- What is required -
Output the data that follows, keeping every line identical.

- Data extract -
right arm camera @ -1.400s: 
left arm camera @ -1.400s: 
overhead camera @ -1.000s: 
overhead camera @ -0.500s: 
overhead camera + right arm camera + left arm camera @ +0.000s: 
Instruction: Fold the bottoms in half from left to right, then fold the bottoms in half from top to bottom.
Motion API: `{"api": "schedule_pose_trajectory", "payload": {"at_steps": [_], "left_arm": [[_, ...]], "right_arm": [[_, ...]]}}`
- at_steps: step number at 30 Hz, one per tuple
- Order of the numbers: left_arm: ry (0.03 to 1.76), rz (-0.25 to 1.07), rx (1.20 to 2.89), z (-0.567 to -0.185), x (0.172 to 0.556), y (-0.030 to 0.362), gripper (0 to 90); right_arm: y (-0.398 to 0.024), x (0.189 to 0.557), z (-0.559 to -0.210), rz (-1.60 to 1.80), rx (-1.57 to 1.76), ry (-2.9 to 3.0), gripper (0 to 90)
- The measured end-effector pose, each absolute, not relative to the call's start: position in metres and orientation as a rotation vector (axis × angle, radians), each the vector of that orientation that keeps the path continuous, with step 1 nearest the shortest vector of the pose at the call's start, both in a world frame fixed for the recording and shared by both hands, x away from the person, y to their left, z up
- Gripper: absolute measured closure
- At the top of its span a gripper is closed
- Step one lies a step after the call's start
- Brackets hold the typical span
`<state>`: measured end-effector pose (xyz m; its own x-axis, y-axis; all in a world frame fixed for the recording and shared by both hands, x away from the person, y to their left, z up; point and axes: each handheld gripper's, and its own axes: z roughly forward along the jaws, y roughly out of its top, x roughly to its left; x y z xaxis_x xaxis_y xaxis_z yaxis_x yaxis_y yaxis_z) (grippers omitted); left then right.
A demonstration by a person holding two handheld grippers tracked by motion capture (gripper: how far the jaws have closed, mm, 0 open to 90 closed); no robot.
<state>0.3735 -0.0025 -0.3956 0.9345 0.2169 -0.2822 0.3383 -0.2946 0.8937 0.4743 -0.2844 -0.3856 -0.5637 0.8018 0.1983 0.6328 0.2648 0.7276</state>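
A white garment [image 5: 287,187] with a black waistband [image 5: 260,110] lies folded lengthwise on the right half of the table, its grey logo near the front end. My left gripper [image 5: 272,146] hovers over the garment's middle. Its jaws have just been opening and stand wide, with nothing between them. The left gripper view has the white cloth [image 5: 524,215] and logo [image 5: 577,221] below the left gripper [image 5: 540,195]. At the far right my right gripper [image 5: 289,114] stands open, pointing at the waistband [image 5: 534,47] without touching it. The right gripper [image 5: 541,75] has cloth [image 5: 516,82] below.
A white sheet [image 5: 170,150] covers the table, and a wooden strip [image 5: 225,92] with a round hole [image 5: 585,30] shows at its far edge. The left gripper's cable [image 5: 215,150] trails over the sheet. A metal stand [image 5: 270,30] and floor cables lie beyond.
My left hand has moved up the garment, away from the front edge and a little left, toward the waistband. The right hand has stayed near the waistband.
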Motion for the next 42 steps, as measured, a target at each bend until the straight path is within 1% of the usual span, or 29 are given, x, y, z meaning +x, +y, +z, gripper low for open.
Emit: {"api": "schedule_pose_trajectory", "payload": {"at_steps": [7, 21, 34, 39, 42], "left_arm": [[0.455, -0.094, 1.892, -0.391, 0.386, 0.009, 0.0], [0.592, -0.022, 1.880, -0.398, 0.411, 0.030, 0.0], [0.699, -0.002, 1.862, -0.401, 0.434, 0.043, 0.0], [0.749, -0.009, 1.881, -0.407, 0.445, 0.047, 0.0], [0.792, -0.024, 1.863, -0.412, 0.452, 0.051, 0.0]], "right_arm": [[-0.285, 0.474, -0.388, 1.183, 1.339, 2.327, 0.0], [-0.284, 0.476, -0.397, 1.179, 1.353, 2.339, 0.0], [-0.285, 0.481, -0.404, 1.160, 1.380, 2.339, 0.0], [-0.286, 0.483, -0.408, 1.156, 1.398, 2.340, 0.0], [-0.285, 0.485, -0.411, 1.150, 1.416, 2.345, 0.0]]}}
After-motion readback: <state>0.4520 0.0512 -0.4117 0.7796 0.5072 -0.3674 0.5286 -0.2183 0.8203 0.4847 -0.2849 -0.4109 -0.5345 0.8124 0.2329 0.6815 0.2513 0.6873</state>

- The completed task -
right arm camera @ -1.400s: 
left arm camera @ -1.400s: 
overhead camera @ -1.000s: 
overhead camera @ -0.500s: 
overhead camera + right arm camera + left arm camera @ +0.000s: 
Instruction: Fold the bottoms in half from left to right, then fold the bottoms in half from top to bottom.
Motion API: `{"api": "schedule_pose_trajectory", "payload": {"at_steps": [_], "left_arm": [[_, ...]], "right_arm": [[_, ...]]}}`
- at_steps: step number at 30 Hz, one per tuple
- Order of the numbers: left_arm: ry (0.03 to 1.76), rz (-0.25 to 1.07), rx (1.20 to 2.89), z (-0.567 to -0.185), x (0.172 to 0.556), y (-0.030 to 0.362), gripper (0 to 90); right_arm: y (-0.398 to 0.024), x (0.189 to 0.557), z (-0.559 to -0.210), rz (-1.60 to 1.80), rx (-1.57 to 1.76), ry (-2.9 to 3.0), gripper (0 to 90)
- The measured end-effector pose, each absolute, not relative to the call's start: position in metres and orientation as a rotation vector (axis × angle, radians), each the vector of that orientation that keeps the path continuous, with step 1 nearest the shortest vector of the pose at the call's start, both in a world frame fixed for the recording and shared by both hands, x away from the person, y to their left, z up
- Gripper: absolute measured closure
- At the top of its span a gripper is closed
- Step one lies a step after the call's start
- Brackets hold the typical span
`<state>`: measured end-effector pose (xyz m; its own x-axis, y-axis; all in a world frame fixed for the recording and shared by both hands, x away from the person, y to their left, z up; point and axes: each handheld gripper's, and its own axes: z roughly forward along the jaws, y roughly out of its top, x roughly to its left; x y z xaxis_x xaxis_y xaxis_z yaxis_x yaxis_y yaxis_z) (grippers omitted); left then right.
A demonstration by a person holding two handheld grippers tracked by motion capture (gripper: how far the jaws have closed, mm, 0 open to 90 closed); no robot.
<state>0.3735 -0.0025 -0.3956 0.9345 0.2169 -0.2822 0.3383 -0.2946 0.8937 0.4743 -0.2844 -0.3856 -0.5637 0.8018 0.1983 0.6328 0.2648 0.7276</state>
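A white garment [image 5: 287,187] with a black waistband [image 5: 260,110] lies folded lengthwise on the right half of the table, its grey logo near the front end. My left gripper [image 5: 272,146] hovers over the garment's middle. Its jaws have just been opening and stand wide, with nothing between them. The left gripper view has the white cloth [image 5: 524,215] and logo [image 5: 577,221] below the left gripper [image 5: 540,195]. At the far right my right gripper [image 5: 289,114] stands open, pointing at the waistband [image 5: 534,47] without touching it. The right gripper [image 5: 541,75] has cloth [image 5: 516,82] below.
A white sheet [image 5: 170,150] covers the table, and a wooden strip [image 5: 225,92] with a round hole [image 5: 585,30] shows at its far edge. The left gripper's cable [image 5: 215,150] trails over the sheet. A metal stand [image 5: 270,30] and floor cables lie beyond.
My left hand has moved up the garment, away from the front edge and a little left, toward the waistband. The right hand has stayed near the waistband.
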Motion for the next 42 steps, as measured, a target at each bend until the straight path is within 1% of the usual span, or 29 are given, x, y, z meaning +x, +y, +z, gripper low for open.
Emit: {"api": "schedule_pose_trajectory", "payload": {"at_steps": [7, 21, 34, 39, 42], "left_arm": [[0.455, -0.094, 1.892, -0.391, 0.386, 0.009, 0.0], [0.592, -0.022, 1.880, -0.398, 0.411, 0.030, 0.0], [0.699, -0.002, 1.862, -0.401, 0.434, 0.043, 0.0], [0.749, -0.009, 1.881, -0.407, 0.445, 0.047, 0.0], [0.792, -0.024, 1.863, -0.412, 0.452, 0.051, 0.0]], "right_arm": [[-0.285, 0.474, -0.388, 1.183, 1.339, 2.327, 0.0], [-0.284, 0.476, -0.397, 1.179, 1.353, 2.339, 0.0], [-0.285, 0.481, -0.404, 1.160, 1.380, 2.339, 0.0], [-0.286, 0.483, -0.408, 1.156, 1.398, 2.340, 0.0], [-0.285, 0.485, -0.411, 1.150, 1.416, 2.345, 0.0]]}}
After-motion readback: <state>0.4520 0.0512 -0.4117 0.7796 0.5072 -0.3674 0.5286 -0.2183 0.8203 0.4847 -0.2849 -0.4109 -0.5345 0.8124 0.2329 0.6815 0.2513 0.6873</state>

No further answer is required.